Each and every love I had
Turned unfaithful to me at length;
But a sweet sickness has taken me
Of a love of mightier strength.

A love the worldly don’t recognise
For its virtue or its grace,
But it sucks my liking and desire
From every creature’s face.

O make me faithful while I live,
And aimed level at thy praise,
Let no object under the sky
Take away my gaze!

But pull my affections totally
From falsities away
To the one object that keeps faith
And shall for ever stay.

Nothing under the blue air now
Would make me want to live
But only that I’ll know the joys
That the courts of God can give.

Relish and appetite have died
For the flowers of the world that fall:
Only a vanity without ebb
Is running through it all.

Entry written by D.S. Martin. He is the author of five poetry collections including Angelicus (2021, Cascade) ― a book of poems written from the point-of-view of angels. His books are available through Wipf & Stock.

Monday, August 22, 2022

Frederick Buechner

Frederick Buechner (1926―2022) is an American novelist and writer of memoir, theology, essays, sermons, and some poetry ― who died this past Monday, August 15th. He was a Presbyterian minister, although he never pastored a church, and a novelist who authored 39 books, including Lion Country (1971), a finalist for the National Book Award, and Godric (1980), a finalist for the Pulitzer Prize. The poet James Merrill was one of his childhood friends, and the novelist John Irving was one of his students.

In the Washington Post, Cecelia Holland wrote of Buechner’s 1987 novel Brendan ― “In our own time, when religion is debased, an electronic game show, an insult to the thirsty soul, Buechner’s novel proves again the power of faith, to lift us up, to hold us straight, to send us on again.”
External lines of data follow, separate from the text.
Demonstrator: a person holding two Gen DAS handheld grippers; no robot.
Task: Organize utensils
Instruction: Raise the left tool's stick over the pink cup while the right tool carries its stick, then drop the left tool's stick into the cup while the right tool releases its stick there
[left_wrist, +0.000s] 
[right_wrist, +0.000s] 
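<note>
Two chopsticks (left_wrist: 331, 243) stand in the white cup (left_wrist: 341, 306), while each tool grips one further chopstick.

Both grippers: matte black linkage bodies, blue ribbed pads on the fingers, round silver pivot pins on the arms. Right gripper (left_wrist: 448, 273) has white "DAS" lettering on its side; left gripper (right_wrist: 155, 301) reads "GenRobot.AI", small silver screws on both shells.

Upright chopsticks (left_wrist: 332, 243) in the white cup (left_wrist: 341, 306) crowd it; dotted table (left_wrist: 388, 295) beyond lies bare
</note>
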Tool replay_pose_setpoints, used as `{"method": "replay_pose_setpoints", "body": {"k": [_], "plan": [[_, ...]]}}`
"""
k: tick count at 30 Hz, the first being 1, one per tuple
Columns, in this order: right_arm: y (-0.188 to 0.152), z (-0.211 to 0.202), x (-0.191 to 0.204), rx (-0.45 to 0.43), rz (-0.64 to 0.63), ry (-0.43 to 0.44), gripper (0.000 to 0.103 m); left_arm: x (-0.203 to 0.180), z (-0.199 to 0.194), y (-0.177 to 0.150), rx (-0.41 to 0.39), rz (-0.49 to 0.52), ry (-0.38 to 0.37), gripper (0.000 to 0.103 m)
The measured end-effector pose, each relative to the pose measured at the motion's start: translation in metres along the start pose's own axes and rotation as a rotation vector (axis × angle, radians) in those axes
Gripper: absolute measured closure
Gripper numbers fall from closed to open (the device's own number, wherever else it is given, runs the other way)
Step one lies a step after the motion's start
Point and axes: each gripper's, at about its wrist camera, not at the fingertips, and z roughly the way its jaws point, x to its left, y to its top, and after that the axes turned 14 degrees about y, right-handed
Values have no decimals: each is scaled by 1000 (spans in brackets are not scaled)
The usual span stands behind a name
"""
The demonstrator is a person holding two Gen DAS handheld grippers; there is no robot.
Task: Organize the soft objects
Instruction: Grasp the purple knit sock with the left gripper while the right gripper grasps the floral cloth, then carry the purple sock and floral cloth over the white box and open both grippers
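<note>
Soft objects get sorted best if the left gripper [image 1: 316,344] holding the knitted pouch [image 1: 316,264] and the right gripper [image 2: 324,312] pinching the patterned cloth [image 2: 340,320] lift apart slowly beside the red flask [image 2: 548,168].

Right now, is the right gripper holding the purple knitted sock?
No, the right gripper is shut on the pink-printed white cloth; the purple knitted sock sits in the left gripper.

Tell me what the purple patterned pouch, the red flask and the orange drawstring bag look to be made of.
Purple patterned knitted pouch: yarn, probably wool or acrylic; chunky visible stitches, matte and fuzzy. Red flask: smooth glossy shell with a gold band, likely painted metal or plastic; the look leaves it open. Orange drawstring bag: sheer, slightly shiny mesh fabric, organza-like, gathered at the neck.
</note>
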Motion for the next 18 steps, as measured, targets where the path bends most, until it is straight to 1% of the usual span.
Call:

In April of 2004, at the Festival of Faith & Writing, I heard him speak and read from some of his books, including his novel The Son of Laughter, which is about the life of Jacob. Once the festival was through, my friends and I hadn’t had enough, so we went to hear him preach at Grand Rapids, Michigan’s Central Reformed Church. There he spoke about Thomas’s confession of Christ in John 20. He told us, we have to imagine ourselves into Bible stories, and considering Thomas was known as “The Twin” Buechner said, “I am the other twin ― unless I miss my guess ― and so are you.”

Found

Maybe it’s all utterly meaningless.
Maybe it’s all unutterably meaningful.
If you want to know which,
pay attention to
what it means to be truly human
in a world that half the time
we’re in love with
and half the time
scares the hell out of us…

The unexpected sound of your name on somebody’s lips.
The good dream.
The strange coincidence.
The moment that brings tears to your eyes.
The person who brings life to your life.

Even the smallest events hold the greatest clues.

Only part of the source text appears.